(Stored data entries)

»»

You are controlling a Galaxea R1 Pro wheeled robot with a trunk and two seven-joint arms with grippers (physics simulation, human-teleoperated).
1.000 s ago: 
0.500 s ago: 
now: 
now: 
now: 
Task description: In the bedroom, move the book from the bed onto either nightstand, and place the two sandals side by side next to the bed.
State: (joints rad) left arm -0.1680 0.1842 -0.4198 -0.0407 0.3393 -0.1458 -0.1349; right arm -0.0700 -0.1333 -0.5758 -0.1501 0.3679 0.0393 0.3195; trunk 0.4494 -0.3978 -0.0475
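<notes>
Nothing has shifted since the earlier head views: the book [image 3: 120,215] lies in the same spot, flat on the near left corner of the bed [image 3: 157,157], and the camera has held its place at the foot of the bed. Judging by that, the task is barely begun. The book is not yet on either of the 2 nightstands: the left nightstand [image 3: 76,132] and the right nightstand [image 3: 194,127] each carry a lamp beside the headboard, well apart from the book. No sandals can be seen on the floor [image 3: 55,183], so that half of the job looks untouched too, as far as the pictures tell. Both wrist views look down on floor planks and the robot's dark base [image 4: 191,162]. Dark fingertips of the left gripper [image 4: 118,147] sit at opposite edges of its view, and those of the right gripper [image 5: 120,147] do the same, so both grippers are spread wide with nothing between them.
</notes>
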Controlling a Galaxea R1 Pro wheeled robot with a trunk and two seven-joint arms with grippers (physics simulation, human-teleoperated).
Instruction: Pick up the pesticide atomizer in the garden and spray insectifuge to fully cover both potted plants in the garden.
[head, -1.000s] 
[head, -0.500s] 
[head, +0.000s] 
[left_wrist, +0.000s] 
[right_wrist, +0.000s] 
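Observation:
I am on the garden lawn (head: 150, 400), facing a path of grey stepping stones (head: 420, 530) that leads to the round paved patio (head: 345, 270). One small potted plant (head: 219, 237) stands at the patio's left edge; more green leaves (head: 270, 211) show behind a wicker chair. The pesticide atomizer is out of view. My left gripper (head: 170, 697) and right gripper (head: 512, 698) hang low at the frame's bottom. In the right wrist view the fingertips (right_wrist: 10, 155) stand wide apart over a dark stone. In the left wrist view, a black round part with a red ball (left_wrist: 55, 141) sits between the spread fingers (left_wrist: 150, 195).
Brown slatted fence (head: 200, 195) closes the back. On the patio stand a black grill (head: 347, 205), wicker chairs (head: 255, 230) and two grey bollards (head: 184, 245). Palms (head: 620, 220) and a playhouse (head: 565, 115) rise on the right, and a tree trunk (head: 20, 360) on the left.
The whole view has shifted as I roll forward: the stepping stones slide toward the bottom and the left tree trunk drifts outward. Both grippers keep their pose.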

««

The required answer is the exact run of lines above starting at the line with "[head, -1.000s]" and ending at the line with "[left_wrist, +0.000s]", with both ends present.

• _OUTPUT OF THE TASK_:
[head, -1.000s] 
[head, -0.500s] 
[head, +0.000s] 
[left_wrist, +0.000s] 

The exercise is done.